--- YOUR GOAL ---
The reply should match the listing below character for character, except that no image is carried over.

>>>

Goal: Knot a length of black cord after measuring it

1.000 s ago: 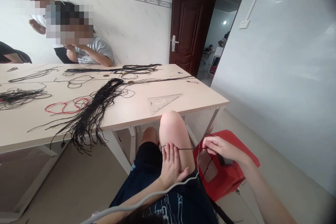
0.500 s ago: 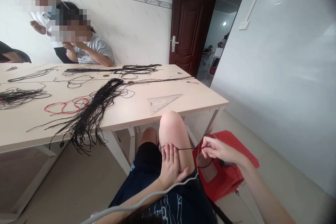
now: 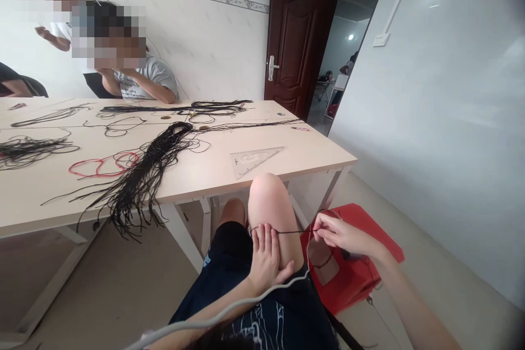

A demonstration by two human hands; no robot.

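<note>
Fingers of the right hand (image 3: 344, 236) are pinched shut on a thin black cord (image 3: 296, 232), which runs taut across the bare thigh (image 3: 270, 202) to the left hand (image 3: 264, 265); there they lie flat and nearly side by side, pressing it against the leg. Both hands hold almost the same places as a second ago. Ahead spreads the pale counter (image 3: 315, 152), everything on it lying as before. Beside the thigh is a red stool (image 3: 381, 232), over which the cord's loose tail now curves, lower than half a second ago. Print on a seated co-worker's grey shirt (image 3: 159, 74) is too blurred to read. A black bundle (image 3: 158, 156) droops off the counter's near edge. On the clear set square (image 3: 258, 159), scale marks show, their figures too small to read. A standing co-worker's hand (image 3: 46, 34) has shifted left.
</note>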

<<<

--- RESPONSE FOR THIS EXERCISE ---
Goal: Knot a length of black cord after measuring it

1.000 s ago: 
0.500 s ago: 
now: 

A demonstration by two human hands; no robot.

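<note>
Fingers of the right hand (image 3: 344, 236) are pinched shut on a thin black cord (image 3: 296, 232), which runs taut across the bare thigh (image 3: 270, 202) to the left hand (image 3: 264, 265); there they lie flat and nearly side by side, pressing it against the leg. Both hands hold almost the same places as a second ago. Ahead spreads the pale counter (image 3: 315, 152), everything on it lying as before. Beside the thigh is a red stool (image 3: 381, 232), over which the cord's loose tail now curves, lower than half a second ago. Print on a seated co-worker's grey shirt (image 3: 159, 74) is too blurred to read. A black bundle (image 3: 158, 156) droops off the counter's near edge. On the clear set square (image 3: 258, 159), scale marks show, their figures too small to read. A standing co-worker's hand (image 3: 46, 34) has shifted left.
</note>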

The answer stands, and there is nothing more to add.